INFORMATION SUPPLIED>
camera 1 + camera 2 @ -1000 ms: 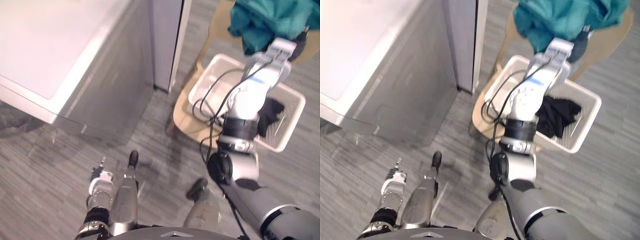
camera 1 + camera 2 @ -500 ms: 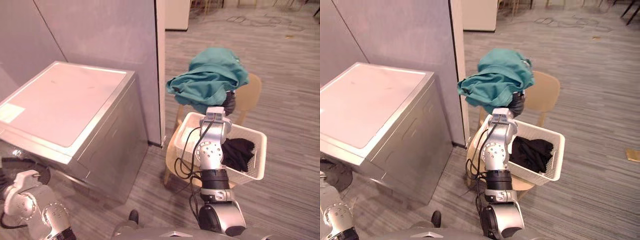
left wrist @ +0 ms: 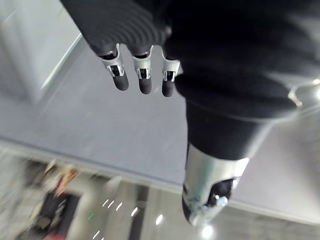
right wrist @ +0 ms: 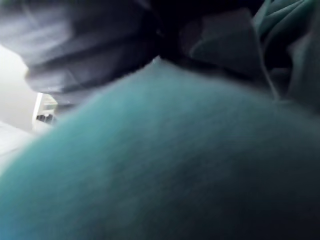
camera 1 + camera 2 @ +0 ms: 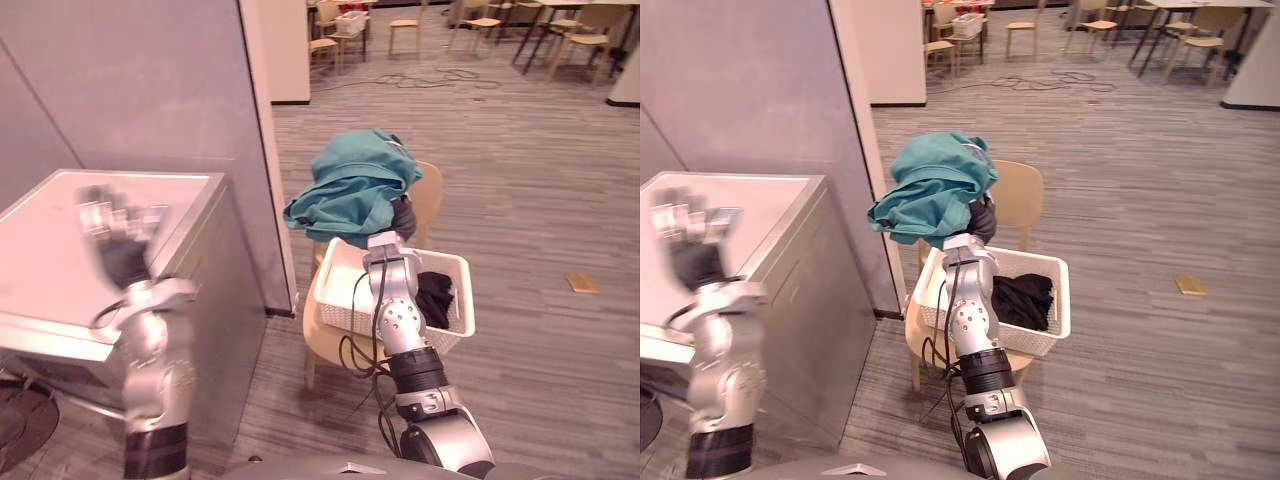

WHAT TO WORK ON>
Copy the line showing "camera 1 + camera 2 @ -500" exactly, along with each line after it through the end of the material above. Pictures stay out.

SOLUTION TO THIS EXERCISE>
camera 1 + camera 2 @ -500 ms: 
left wrist @ +0 ms: 
right wrist @ +0 ms: 
camera 1 + camera 2 @ +0 ms: 

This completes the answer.